Thursday, November 29, 2007
hooked on reading worked for me
probably the single most powerful influence that set the course of my life was growing up in a household of readers. both my parents read and read to me. as a minister, my father’s professional tools were not wrenches or calipers, but paper and ink. my mother’s background was in education. a family of modest means, we did not have lots of extravagances. but there was always money for books. as a professional educator myself, i’ve been to about 15 years worth of meetings where folks hash out the problems of the educational system in the united states, looking for the silver bullet that is going to stamp out ignorance. new math, phonics, direct instruction, technology in the classroom, experiential learning. and most importantly, more money.
however, despite years of trying new classroom management skill and curriculum strategies coupled with millions of wasted dollars, a recent report from the national endowment for the arts, reveals that “Americans — particularly young Americans — appear to be reading less for fun, and as that happens, their reading test scores are declining. At the same time, performance in other academic disciplines like math and science is dipping for students whose access to books is limited, and employers are rating workers deficient in basic writing skills.”

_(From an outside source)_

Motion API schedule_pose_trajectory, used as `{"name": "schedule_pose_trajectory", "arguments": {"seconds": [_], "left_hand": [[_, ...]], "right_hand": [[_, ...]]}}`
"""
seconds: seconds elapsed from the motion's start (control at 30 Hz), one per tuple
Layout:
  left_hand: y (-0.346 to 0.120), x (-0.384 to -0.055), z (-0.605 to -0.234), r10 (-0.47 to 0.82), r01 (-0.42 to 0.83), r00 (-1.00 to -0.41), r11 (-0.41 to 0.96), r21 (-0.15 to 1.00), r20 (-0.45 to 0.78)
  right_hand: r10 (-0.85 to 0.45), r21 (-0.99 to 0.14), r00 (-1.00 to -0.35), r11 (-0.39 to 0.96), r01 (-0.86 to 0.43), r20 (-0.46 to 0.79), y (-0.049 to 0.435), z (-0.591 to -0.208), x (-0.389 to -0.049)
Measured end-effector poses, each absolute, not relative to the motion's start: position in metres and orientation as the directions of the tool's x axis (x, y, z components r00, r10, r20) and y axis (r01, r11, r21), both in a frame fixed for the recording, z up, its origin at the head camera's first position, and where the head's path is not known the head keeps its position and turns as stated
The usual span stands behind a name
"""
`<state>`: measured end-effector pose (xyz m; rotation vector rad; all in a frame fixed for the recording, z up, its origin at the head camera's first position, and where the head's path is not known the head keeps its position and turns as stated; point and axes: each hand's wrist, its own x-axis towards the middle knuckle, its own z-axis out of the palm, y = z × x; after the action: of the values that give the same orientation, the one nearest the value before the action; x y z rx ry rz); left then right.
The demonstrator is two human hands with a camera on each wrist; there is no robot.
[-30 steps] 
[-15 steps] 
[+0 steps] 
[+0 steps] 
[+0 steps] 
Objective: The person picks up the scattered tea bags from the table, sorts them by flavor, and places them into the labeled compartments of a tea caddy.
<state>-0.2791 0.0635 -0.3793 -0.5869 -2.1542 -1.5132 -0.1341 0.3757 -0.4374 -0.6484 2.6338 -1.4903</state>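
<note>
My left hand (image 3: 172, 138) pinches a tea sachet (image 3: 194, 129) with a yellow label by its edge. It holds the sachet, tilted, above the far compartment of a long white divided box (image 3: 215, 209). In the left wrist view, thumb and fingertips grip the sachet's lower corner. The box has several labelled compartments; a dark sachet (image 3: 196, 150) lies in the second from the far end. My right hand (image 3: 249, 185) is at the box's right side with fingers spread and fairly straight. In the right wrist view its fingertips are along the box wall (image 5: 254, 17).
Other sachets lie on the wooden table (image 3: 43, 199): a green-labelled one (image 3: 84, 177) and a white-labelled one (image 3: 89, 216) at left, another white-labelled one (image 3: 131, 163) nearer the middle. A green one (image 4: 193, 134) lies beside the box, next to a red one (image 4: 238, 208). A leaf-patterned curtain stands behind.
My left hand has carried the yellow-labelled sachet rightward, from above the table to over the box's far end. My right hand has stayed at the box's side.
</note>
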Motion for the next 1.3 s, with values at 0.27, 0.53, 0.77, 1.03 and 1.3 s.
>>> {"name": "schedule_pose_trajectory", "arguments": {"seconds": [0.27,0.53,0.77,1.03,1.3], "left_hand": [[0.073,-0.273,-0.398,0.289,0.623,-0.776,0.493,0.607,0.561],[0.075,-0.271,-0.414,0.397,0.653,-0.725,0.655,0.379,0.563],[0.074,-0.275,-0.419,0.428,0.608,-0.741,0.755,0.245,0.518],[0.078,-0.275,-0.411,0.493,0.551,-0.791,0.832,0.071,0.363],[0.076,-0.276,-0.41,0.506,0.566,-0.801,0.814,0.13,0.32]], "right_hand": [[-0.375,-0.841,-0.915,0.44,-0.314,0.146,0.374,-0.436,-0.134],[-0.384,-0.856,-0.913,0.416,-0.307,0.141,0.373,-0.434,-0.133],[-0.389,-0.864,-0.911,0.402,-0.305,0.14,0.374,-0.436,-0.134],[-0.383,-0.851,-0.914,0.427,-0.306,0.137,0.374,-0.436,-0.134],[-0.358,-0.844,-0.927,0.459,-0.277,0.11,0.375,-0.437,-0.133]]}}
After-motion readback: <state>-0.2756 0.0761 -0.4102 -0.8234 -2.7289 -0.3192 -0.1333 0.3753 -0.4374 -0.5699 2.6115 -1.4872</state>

this certainly should come as no surprise. what is shocking is that the national endowment for the arts’ findings lifts the veil which hides two dirty little secrets that have derailed progress in american education. the report states that “In seeking to detail the consequences of a decline in reading, the study showed that reading appeared to correlate with other academic achievement. In examining the average 2005 math scores of 12th graders who lived in homes with fewer than 10 books, an analysis of federal Education Department statistics found that those students scored much lower than those who lived in homes with more than 100 books. Although some of those results could be attributed to income gaps, Mr. Iyengar noted that students who lived in homes with more than 100 books but whose parents only completed high school scored higher on math tests than those students whose parents held college degrees (and were therefore likely to earn higher incomes) but who lived in homes with fewer than 10 books.” this finding reveals that the silver bullet which will solve the educational crisis in america is not a technique or money. instead, the solution resides at home. if parents would simply take the responsibility and the time to read to their kids and instill the love of reading for readings sake, i contend quality in america’s classrooms would rise as would test scores across the board.